__TASK__. Write out again, exactly, the lines below starting at the one with "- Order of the" and ending at the one with "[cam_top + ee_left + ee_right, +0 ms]".
== == ==
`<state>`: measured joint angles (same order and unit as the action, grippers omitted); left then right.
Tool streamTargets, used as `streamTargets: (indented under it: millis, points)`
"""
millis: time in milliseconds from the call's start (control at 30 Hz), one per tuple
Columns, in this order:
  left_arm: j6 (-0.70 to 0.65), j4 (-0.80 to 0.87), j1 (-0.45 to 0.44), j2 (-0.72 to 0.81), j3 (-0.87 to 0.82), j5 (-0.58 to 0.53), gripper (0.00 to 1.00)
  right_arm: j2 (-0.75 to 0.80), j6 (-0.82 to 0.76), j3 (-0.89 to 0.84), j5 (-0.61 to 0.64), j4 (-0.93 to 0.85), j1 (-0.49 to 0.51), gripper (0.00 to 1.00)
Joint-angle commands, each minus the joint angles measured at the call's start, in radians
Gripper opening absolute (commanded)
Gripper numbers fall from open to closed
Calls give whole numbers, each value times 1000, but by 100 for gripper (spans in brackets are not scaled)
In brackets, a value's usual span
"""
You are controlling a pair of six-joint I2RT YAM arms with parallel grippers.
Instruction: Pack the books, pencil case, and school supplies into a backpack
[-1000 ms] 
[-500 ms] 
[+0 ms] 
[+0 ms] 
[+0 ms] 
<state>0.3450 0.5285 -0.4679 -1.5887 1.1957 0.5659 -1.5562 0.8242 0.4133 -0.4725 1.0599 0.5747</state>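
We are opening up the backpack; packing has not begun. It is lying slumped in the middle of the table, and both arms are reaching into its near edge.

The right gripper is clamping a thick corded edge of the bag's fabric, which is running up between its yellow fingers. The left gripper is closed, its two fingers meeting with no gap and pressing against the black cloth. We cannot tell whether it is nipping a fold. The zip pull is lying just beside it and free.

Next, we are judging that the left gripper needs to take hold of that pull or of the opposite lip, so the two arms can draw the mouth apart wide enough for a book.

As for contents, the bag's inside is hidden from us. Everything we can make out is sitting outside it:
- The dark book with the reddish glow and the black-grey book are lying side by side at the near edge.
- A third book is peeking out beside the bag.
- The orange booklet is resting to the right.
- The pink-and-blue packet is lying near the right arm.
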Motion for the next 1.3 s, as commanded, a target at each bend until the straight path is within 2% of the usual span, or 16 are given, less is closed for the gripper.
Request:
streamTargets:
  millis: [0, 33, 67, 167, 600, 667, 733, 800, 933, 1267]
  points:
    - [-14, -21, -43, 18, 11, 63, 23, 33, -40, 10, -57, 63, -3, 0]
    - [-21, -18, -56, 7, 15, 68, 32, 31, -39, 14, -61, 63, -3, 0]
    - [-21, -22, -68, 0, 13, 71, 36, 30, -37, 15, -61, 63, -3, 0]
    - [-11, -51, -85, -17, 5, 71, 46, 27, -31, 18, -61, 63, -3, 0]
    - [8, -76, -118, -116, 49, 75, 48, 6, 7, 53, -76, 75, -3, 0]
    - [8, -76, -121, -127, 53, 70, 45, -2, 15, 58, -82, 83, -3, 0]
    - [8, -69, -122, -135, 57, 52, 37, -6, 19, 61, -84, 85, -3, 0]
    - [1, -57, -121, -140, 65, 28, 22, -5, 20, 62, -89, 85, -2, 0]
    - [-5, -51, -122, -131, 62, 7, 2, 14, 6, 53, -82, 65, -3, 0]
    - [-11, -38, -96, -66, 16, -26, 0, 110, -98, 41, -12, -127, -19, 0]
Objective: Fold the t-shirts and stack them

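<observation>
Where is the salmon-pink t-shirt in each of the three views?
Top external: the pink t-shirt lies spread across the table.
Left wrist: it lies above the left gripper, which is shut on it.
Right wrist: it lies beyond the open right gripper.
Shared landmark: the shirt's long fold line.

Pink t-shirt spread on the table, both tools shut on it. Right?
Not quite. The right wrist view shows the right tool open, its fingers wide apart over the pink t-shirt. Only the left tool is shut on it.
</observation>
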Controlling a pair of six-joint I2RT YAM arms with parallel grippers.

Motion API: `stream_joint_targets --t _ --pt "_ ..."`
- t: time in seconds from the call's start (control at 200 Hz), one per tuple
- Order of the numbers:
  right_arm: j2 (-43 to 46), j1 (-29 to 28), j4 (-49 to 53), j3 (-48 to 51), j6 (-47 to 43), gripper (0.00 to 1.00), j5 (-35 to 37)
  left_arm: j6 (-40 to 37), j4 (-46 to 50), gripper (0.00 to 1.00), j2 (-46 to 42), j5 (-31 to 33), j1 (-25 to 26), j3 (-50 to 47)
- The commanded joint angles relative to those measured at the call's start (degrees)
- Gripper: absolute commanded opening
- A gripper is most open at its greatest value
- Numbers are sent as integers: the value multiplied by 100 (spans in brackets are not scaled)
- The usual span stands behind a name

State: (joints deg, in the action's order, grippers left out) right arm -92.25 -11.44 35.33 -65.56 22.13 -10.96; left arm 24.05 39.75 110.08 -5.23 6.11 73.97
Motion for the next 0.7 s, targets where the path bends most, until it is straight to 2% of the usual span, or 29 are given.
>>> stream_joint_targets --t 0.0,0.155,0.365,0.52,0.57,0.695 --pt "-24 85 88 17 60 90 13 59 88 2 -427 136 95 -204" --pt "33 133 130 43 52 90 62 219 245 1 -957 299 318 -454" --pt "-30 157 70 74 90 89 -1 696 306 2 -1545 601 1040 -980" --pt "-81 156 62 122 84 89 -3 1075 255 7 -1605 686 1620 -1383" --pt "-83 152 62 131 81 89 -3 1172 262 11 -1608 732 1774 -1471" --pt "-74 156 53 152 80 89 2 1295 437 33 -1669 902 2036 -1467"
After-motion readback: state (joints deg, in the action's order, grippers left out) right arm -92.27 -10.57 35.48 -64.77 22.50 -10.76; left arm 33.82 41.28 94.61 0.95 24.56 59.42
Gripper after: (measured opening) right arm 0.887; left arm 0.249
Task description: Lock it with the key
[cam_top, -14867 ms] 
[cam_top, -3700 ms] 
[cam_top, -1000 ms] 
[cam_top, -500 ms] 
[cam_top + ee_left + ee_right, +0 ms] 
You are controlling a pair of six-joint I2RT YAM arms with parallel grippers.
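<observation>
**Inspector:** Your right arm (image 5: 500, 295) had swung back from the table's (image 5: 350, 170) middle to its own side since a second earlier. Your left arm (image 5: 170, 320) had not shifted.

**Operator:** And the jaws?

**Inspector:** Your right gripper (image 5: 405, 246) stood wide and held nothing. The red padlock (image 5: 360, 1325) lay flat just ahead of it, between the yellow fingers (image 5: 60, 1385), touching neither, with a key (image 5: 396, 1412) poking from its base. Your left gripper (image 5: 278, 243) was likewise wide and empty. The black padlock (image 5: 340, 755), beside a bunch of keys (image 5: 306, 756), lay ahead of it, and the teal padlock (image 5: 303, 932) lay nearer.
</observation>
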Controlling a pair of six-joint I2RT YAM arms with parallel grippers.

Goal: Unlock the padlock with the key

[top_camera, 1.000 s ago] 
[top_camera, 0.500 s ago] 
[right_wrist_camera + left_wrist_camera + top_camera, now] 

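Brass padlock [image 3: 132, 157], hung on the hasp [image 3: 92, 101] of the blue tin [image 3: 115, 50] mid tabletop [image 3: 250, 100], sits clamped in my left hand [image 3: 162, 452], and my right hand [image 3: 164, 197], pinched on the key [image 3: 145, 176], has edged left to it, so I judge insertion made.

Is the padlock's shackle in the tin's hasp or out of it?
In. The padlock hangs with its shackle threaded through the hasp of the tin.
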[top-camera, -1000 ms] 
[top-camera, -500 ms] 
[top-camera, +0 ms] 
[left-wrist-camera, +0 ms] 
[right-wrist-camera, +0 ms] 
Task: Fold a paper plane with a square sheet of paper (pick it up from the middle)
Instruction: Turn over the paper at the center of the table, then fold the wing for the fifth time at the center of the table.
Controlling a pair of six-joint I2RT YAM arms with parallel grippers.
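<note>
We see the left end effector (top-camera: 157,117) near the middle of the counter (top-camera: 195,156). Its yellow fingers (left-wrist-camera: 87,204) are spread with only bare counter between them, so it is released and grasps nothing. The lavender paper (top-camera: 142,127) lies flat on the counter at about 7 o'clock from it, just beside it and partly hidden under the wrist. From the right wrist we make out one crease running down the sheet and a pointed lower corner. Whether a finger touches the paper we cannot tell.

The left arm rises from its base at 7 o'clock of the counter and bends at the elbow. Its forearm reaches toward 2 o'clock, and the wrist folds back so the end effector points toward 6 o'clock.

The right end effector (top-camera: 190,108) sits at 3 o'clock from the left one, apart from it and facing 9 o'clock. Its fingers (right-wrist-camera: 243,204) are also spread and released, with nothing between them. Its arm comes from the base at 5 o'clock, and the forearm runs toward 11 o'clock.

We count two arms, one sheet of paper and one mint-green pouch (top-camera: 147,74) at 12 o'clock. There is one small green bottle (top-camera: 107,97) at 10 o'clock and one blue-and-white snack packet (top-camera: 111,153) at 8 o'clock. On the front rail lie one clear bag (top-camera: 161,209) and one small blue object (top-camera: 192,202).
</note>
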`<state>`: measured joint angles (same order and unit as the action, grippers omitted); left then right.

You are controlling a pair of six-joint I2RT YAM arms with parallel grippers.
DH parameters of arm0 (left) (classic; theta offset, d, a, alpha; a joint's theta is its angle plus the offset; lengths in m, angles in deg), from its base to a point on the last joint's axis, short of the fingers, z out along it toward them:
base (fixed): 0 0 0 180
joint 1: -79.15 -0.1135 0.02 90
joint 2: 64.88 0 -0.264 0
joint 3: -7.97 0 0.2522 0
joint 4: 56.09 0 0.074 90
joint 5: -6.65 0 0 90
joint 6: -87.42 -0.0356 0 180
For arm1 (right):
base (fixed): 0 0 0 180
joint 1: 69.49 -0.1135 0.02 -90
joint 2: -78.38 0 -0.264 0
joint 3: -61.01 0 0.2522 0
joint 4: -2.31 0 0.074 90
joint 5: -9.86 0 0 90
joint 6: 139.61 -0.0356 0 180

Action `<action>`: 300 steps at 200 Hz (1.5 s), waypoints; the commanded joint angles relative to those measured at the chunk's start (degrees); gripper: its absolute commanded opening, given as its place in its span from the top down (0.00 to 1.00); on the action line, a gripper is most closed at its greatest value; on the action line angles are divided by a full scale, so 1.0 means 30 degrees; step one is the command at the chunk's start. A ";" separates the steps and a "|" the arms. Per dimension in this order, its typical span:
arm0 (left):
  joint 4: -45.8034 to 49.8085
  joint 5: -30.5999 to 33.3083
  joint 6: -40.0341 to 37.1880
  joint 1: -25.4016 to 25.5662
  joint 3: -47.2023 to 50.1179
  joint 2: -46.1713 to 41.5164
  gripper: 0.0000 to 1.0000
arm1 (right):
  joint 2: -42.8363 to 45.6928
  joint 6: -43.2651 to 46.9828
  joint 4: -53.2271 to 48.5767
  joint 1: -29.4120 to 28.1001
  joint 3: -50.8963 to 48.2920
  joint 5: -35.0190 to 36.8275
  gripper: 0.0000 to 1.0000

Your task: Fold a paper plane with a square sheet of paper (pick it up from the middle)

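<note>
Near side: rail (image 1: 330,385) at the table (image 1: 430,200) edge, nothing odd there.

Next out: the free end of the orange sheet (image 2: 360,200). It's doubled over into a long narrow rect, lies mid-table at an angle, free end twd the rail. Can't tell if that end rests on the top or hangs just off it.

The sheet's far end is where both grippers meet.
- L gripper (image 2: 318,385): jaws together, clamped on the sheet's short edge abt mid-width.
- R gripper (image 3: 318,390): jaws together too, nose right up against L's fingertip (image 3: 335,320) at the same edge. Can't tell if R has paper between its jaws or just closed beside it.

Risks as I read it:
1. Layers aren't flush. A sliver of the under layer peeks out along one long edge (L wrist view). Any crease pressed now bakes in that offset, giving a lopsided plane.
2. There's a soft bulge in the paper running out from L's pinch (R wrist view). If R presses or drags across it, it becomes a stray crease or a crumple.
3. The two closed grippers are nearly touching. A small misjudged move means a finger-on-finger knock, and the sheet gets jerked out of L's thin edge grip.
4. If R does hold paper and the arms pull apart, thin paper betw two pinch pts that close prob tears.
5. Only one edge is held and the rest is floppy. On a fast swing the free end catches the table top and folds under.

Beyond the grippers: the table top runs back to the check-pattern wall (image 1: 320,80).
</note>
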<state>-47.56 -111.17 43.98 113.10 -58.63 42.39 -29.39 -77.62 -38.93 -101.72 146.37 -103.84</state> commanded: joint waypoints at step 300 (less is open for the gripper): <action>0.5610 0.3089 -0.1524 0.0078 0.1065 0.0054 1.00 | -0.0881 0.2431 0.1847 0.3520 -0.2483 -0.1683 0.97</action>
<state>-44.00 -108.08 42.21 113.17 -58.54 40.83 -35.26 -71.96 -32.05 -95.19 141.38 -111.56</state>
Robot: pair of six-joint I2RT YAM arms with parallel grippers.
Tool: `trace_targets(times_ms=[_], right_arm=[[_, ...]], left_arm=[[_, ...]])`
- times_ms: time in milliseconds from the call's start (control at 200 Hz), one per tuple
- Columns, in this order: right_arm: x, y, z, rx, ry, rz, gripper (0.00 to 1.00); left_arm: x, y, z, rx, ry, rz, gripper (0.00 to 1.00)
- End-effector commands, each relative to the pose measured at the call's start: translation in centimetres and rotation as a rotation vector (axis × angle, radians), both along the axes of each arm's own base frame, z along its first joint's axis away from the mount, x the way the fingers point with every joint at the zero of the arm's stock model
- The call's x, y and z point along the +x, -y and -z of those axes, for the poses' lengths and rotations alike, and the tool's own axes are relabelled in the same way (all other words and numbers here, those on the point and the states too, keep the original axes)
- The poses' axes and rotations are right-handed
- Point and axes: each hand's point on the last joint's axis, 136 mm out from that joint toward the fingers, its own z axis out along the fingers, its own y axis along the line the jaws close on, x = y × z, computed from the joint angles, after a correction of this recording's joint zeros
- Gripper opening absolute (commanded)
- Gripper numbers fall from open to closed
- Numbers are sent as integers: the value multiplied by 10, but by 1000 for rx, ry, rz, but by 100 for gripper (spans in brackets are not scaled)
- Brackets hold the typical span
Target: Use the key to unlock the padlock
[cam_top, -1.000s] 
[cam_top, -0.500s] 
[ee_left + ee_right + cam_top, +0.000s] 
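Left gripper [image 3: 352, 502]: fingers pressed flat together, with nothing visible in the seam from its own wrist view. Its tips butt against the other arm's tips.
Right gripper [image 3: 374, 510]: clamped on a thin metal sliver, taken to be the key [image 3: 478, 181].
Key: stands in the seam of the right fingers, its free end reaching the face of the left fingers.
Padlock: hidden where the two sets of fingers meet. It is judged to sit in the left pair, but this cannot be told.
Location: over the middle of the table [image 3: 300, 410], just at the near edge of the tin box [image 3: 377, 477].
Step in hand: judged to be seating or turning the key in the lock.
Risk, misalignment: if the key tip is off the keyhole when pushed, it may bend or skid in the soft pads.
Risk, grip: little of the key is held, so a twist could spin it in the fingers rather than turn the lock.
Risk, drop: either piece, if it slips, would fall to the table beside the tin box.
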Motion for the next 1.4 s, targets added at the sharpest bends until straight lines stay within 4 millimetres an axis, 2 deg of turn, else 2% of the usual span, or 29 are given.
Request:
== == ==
__ANSWER BELOW__.
- Order of the numbers:
  right_arm: j2 (-43 to 46), j1 (-29 to 28), j4 (-49 to 53), j3 (-48 to 51), j6 (-47 to 43), gripper (0.00 to 1.00), j5 (-35 to 37)
  left_arm: j6 (-40 to 37), j4 (-46 to 50), gripper (0.00 to 1.00), j2 (-46 to 42), j5 (-31 to 33), j1 (-25 to 26), j3 (-50 to 47)
- The commanded joint angles relative to those measured at the call's start (degrees)
- Gripper: absolute commanded opening
- A gripper is most open at its greatest value
- Numbers are sent as integers: the value multiplied by 100 (spans in brackets are not scaled)
- The usual span stands behind a name

State: (joints deg, in the action's order, grippers left out) right arm -92.25 -11.44 35.33 -65.56 22.13 -10.96; left arm 24.05 39.75 110.08 -5.23 6.11 73.97
Motion for the next 0.7 s, targets where the path bends most, until it is straight to 2% of the usual span, or 29 are given.
>>> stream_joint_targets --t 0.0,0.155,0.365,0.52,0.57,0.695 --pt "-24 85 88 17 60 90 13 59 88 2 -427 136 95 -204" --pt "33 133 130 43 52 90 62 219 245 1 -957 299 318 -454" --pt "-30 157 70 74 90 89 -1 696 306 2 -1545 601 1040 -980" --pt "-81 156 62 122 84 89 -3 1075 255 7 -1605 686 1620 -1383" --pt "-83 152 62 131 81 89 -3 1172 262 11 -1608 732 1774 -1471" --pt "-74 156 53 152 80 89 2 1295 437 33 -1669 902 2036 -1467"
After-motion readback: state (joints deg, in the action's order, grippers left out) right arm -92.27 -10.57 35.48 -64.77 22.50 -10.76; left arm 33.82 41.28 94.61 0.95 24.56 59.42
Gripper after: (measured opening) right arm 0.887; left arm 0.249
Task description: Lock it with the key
[cam_top, -14867 ms] 
[cam_top, -3700 ms] 
[cam_top, -1000 ms] 
[cam_top, -500 ms] 
[cam_top + ee_left + ee_right, +0 ms] 

With this, the answer is done.